[Work order]
Among the entries below, take the line with "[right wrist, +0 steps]" and the line with "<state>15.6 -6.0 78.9", and output them and every line between them exactly, with nothing else.

————

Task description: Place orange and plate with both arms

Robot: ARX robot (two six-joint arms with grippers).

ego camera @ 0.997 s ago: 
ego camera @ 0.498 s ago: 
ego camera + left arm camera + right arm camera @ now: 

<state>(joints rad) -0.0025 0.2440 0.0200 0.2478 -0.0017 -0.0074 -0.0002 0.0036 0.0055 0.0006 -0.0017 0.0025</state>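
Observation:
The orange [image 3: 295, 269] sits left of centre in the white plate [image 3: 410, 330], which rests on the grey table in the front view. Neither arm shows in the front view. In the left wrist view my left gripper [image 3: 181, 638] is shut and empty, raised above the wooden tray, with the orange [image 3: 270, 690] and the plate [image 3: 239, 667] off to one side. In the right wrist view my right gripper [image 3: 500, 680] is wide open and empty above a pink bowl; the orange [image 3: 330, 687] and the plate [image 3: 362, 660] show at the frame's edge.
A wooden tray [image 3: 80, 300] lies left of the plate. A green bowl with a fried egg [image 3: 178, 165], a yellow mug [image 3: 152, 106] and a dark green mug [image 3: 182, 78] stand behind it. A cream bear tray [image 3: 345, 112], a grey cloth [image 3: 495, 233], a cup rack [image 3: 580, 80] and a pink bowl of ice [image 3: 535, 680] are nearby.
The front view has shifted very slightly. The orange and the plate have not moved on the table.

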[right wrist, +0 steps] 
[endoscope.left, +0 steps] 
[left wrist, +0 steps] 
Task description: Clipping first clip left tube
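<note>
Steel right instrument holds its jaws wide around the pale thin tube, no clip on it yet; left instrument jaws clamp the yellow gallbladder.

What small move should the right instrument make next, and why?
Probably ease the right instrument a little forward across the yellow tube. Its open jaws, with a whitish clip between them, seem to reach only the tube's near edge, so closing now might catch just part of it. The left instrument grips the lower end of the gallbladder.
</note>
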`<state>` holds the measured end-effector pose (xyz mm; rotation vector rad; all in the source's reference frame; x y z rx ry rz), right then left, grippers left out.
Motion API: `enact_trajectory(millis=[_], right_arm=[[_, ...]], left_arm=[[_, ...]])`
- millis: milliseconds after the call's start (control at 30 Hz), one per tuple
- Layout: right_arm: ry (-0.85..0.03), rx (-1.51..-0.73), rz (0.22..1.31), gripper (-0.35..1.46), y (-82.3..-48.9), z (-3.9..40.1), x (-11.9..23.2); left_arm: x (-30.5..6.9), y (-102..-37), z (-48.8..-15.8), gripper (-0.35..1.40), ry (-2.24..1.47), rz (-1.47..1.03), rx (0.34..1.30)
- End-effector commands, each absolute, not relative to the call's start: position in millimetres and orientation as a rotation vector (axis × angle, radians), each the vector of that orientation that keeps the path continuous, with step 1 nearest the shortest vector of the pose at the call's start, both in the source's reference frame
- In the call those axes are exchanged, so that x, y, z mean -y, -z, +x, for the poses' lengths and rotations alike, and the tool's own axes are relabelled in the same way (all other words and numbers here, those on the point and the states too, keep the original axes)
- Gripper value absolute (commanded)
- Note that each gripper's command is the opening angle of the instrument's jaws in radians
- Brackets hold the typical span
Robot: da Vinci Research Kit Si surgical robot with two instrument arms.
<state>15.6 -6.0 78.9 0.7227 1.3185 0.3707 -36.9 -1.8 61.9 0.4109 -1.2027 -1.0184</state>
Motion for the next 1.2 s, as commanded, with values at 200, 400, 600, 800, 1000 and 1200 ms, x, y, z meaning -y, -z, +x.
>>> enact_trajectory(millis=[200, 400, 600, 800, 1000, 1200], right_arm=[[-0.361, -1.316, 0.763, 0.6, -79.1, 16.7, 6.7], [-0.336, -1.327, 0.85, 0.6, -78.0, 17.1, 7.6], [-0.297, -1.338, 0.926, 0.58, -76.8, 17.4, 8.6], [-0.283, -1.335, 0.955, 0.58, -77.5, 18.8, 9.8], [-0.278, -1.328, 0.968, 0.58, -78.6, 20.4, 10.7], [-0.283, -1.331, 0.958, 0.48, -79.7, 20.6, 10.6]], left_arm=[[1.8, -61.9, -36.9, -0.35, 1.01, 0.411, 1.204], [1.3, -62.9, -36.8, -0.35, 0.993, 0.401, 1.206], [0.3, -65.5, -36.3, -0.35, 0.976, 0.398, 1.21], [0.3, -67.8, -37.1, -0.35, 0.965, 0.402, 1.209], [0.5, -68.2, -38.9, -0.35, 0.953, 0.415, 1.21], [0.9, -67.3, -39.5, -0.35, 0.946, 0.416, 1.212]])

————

[Output for this exercise]
[right wrist, +0 steps] 
[endoscope.left, +0 steps] 
[left wrist, +0 steps] 
Task description: Clipping first clip left tube
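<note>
Steel right instrument holds its jaws wide around the pale thin tube, no clip on it yet; left instrument jaws clamp the yellow gallbladder.

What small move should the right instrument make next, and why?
Probably ease the right instrument a little forward across the yellow tube. Its open jaws, with a whitish clip between them, seem to reach only the tube's near edge, so closing now might catch just part of it. The left instrument grips the lower end of the gallbladder.
</note>
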`<state>` holds the measured end-effector pose (xyz mm; rotation vector rad; all in the source's reference frame; x y z rx ry rz), right then left, grippers left out.
Motion API: `enact_trajectory(millis=[_], right_arm=[[_, ...]], left_arm=[[_, ...]])`
- millis: milliseconds after the call's start (control at 30 Hz), one per tuple
- Layout: right_arm: ry (-0.85..0.03), rx (-1.51..-0.73), rz (0.22..1.31), gripper (-0.35..1.46), y (-82.3..-48.9), z (-3.9..40.1), x (-11.9..23.2); left_arm: x (-30.5..6.9), y (-102..-37), z (-48.8..-15.8), gripper (-0.35..1.40), ry (-2.24..1.47), rz (-1.47..1.03), rx (0.34..1.30)
- End-effector commands, each absolute, not relative to the call's start: position in millimetres and orientation as a rotation vector (axis × angle, radians), each the vector of that orientation that keeps the path continuous, with step 1 nearest the shortest vector of the pose at the call's start, both in the source's reference frame
- In the call those axes are exchanged, so that x, y, z mean -y, -z, +x, for the poses' lengths and rotations alike, and the tool's own axes are relabelled in the same way (all other words and numbers here, those on the point and the states too, keep the original axes)
- Gripper value absolute (commanded)
- Note that each gripper's command is the opening angle of the instrument's jaws in radians
- Brackets hold the typical span
Robot: da Vinci Research Kit Si surgical robot with two instrument arms.
<state>15.6 -6.0 78.9 0.7227 1.3185 0.3707 -36.9 -1.8 61.9 0.4109 -1.2027 -1.0184</state>

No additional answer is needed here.